At the point of seccession there had been a bumper cotton crop the year before. English mill owners had bought cheap, and stockpiled the excess.
Production in English mills was not affected by the outbreak of war in the US. The new govt. in CSA decided an embargo of exports would force a shortage of raw material in the mills of Europe. Bad timing.
Full production continued until the stockpile was exhausted, around early 62.
By this time the Anaconda blockade had tightened. CSA would have had difficulty exporting cotton, even if they wished. Unfortunate as the price had rocketed. They were literally sitting on a gold mine. A fact which did not go un-noticed by Northern entrepreneurs who happily traded accross the Mason Dixon line.
This was of course a trickle, compared to the needs of the English millowners. Substitute Egyptian and Indian cotton was inferior quality to the American long fibre variety. Inevitably, mills shut down or went over to shorter working hours. Leaving the employees impoverished, and often destitute.
A political storm was brewing.
Public opinion was divided. Recognise the CSA and return to full trading status. Or hope the war would soon end.
The govt. of U.K. was being forced off the fence.
Where the U.K. lead, the CSA believed France would follow.
Then Antietam gave Lincoln his window of opportunity to announce his draft E.P. Followed up with the Jan. 1st 1863 official declaration.
Then the whole complexion of the matter was changed.
An extract from a letter to Lincoln from Lancashire millworkers now on public works and benefits:
.. the vast progress which you have made in the short space of twenty months fills us with hope that every stain on your freedom will shortly be removed, and that the erasure of that foul blot on civilisation and Christianity – chattel slavery – during your presidency, will cause the name of Abraham Lincoln to be honoured and revered by posterity. We are certain that such a glorious consummation will cement Great Britain and the United States in close and enduring regards.
—Public Meeting, Free Trade Hall, Manchester, 31 December 1862.
And his reply:
.. I know and deeply deplore the sufferings which the working people of Manchester and in all Europe are called to endure in this crisis. It has been often and studiously represented that the attempt to overthrow this Government which was built on the foundation of human rights, and to substitute for it one which should rest exclusively on the basis of slavery, was unlikely to obtain the favour of Europe.
Through the action of disloyal citizens, the working people of Europe have been subjected to a severe trial for the purpose of forcing their sanction to that attempt. Under the circumstances I cannot but regard your decisive utterances on the question as an instance of sublime Christian heroism which has not been surpassed in any age or in any country. It is indeed an energetic and re-inspiring assurance of the inherent truth and of the ultimate and universal triumph of justice, humanity and freedom.
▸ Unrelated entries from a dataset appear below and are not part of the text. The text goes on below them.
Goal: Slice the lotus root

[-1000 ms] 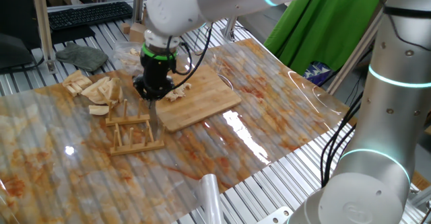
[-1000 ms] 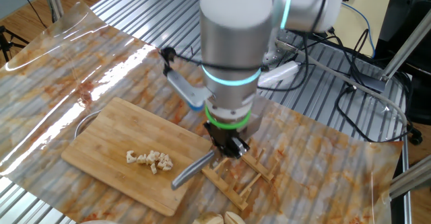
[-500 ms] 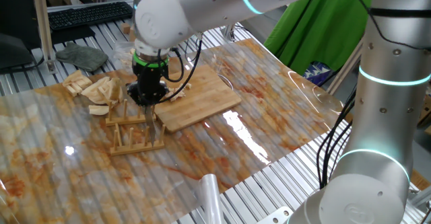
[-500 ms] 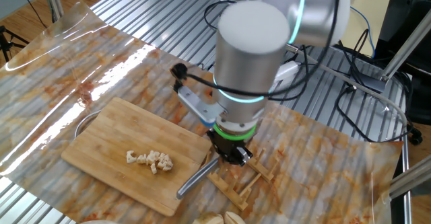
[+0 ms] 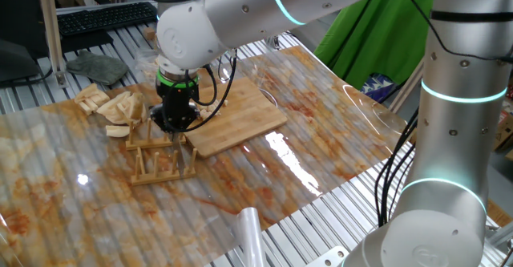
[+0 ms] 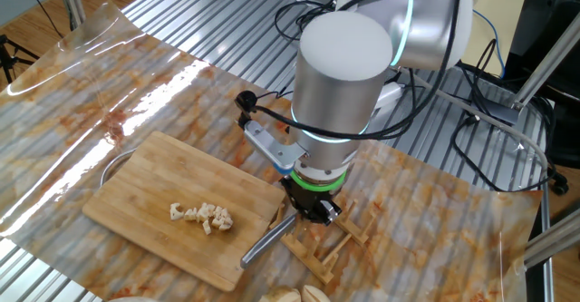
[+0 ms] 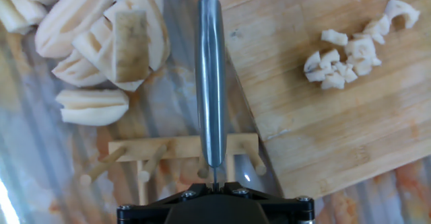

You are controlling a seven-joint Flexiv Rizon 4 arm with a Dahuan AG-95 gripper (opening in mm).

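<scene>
The lotus root is a cluster of tiny pale bits on the bamboo board. It also shows in the hand view, at the upper right on the board. My gripper is shut on a grey metal knife. It hangs just off the board's corner, over a small wooden rack. In the hand view the knife runs straight up from the gripper and crosses the rack. In one fixed view the gripper is low over the rack, beside the board.
A heap of tan wedge-shaped slices lies left of the rack and shows in the hand view. A clear plastic sheet covers the table. A keyboard and a dark cloth lie at the back.
My gripper has moved with the knife off the board's edge to above the wooden rack. The lotus root bits have not moved.
</scene>
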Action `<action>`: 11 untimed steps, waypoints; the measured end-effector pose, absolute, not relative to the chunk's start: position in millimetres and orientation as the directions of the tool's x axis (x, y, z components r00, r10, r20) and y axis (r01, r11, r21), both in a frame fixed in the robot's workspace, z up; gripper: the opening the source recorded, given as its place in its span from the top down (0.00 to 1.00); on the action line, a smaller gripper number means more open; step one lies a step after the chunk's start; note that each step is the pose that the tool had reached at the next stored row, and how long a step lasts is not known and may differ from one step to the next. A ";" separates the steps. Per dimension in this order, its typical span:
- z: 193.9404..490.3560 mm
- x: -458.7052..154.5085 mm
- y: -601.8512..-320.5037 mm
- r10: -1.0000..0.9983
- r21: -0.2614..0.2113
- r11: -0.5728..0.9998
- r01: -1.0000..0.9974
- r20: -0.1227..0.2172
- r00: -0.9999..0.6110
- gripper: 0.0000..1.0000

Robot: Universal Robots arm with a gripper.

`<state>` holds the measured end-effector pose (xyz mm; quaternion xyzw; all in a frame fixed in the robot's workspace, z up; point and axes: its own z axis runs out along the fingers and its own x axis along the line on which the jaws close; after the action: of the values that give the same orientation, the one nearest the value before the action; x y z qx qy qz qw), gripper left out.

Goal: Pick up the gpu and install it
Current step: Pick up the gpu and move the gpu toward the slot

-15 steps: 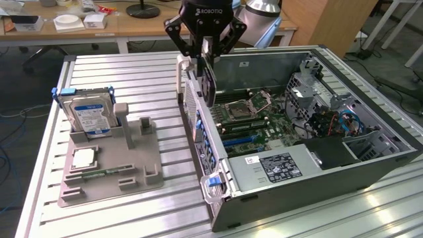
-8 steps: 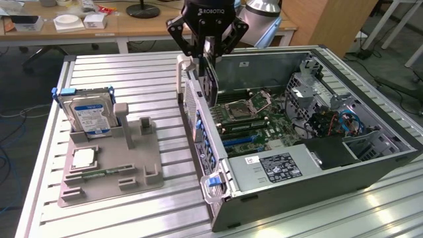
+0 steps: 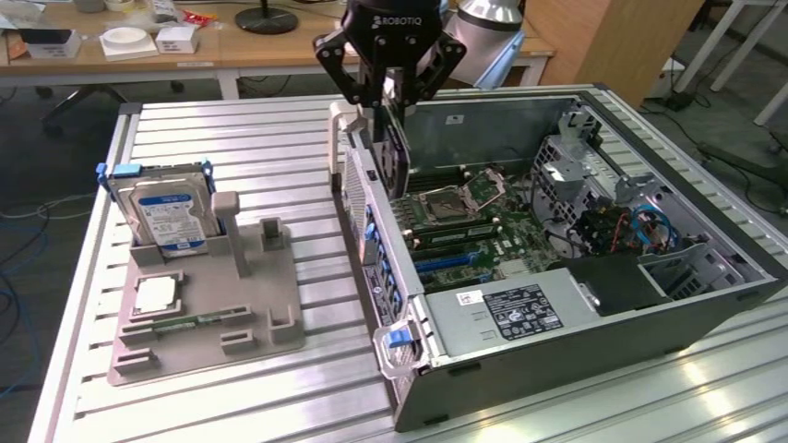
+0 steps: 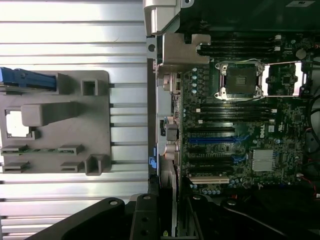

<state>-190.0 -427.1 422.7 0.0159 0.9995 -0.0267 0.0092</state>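
Observation:
The gpu (image 3: 397, 152) is a thin dark card hanging on edge from my gripper (image 3: 391, 100), which is shut on its upper edge. It hovers over the rear wall of the open computer case (image 3: 689, 305), above the motherboard (image 3: 474, 231) and clear of it. The blue expansion slots (image 3: 449, 261) lie lower on the board, toward the power supply (image 3: 518, 309). In the wrist view, looking down, the black fingers (image 4: 145, 220) show above the case's rear wall, with the blue slots (image 4: 212, 141) and the processor socket (image 4: 240, 80) beside them.
A grey fixture tray (image 3: 265, 318) sits on the slatted metal table (image 3: 246, 138) at the exterior view's left. It holds a hard drive (image 3: 166, 217), a processor chip (image 3: 157, 295) and a green memory stick (image 3: 185, 325). Cables and a drive cage (image 3: 615, 221) fill the case's far side.

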 end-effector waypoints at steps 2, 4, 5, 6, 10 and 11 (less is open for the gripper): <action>422.7 -189.7 -427.1 0.031 -0.053 0.998 0.032 -0.019 -0.999 0.74; 422.6 -189.4 -427.1 0.031 -0.053 0.998 0.032 -0.019 -0.999 0.74; 422.7 -189.2 -427.1 0.031 -0.053 0.998 0.032 -0.019 -0.999 0.74; 422.6 -189.1 -427.1 0.031 -0.053 0.998 0.032 -0.019 -0.999 0.74; 422.7 -188.5 -427.1 0.031 -0.053 0.998 0.032 -0.019 -0.999 0.74; 422.6 -188.2 -427.1 0.031 -0.053 0.998 0.032 -0.019 -0.999 0.74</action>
<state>-188.2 -427.1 422.6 0.0159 0.9995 -0.0266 0.0092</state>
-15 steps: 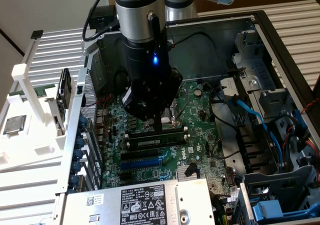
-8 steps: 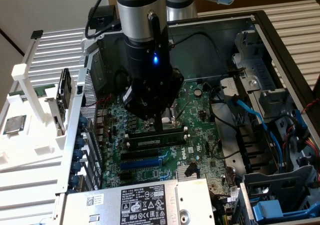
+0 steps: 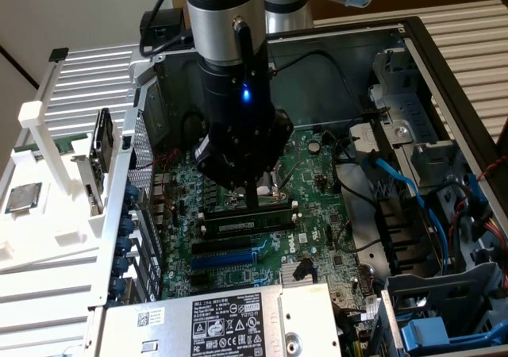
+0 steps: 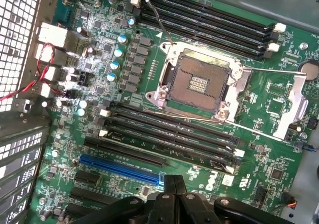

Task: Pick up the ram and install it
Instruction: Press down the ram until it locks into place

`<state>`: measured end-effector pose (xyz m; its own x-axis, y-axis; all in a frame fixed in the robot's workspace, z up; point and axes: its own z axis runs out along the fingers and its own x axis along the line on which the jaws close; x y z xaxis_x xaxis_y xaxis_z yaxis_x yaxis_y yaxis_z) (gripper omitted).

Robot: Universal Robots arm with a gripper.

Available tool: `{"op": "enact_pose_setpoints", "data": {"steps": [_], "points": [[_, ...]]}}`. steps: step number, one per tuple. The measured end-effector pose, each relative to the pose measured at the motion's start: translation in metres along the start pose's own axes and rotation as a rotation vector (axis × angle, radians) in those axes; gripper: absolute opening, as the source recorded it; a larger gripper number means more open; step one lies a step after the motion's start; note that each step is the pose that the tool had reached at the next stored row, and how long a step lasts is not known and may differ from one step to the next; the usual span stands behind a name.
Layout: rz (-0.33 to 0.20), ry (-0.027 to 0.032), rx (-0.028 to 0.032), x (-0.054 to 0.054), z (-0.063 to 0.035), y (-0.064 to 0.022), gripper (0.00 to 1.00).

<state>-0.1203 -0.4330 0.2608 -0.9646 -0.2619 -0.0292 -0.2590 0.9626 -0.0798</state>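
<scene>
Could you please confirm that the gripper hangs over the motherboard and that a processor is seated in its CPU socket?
Not quite: the CPU socket is empty, with its contact field bare and the load plate swung open, as the wrist view shows. The gripper does hang over the motherboard.

White slatted tabletop [image 3: 79,79] under a plain pale wall [image 3: 71,8].
</scene>
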Motion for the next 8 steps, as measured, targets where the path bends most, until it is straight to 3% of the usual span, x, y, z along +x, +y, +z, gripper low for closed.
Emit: {"op": "enact_pose_setpoints", "data": {"steps": [8], "points": [[0.062,0.005,0.0018,-0.0005,0.0,0.0002,0.1]]}}
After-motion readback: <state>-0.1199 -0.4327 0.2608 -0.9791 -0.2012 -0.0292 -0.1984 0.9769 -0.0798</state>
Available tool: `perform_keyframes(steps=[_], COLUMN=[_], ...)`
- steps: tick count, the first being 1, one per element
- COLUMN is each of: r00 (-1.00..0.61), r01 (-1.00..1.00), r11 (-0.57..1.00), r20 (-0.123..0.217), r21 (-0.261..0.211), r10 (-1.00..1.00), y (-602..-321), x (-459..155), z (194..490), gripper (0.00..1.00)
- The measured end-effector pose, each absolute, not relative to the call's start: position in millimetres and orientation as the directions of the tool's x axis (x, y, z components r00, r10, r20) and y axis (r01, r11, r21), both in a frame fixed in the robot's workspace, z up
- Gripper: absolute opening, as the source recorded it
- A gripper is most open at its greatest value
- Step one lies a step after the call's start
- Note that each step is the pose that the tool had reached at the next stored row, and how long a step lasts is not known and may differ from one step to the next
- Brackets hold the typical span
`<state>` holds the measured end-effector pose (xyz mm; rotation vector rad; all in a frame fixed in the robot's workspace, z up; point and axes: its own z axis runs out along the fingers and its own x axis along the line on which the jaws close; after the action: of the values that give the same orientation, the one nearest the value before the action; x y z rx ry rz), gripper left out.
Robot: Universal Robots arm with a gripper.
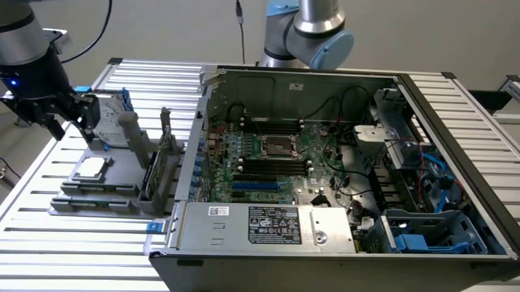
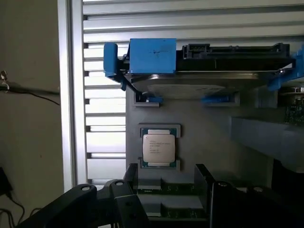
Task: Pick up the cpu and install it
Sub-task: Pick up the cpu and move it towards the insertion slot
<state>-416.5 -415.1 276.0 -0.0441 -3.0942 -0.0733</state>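
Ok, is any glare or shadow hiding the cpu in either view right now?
Wrist view: the cpu is evenly lit, with no glare on its lid; the open jaws stand dark in the foreground and throw no shadow on it. Exterior view: the cpu shows pale and bright on its grey tray; the computer case is dimmer inside.
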Motion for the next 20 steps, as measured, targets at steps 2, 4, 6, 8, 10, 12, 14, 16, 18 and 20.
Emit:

I hail this interchange of sentiments, therefore, as an augury that, whatever else may happen, whatever misfortune may befall your country or my own, the peace and friendship which now exists between the two nations will be, as it shall be my desire to make them, perpetual.
—Abraham Lincoln, 19 January 1863
There was not universal support for the North. Some millworkers continued to fly a confederate flag.
The Federal blockade of southern ports was seen as an unwarranted interference with the freedom of trade. There was pressure on the British government to demand its lifting, by force if necessary. On the day of the Prince of Wales' marriage to the Danish princess, Alexandra, cotton mills in some Lancashire towns hoisted the Confederate flag in tribute.
Lancashire's liberalism had its limits.
http://www.spinningtheweb.org.uk/m_display.php?irn=10&sub=overview&theme=overview&crumb=Lancashire Cotton Famine
It would not be until 1864, that a usable amount of cotton would come into English mills. By which time many skilled workers had moved away to the wool trade. Cotton textile manufacturing would never be the same again.
But it really was that close, IF the U.K. would have entered the war.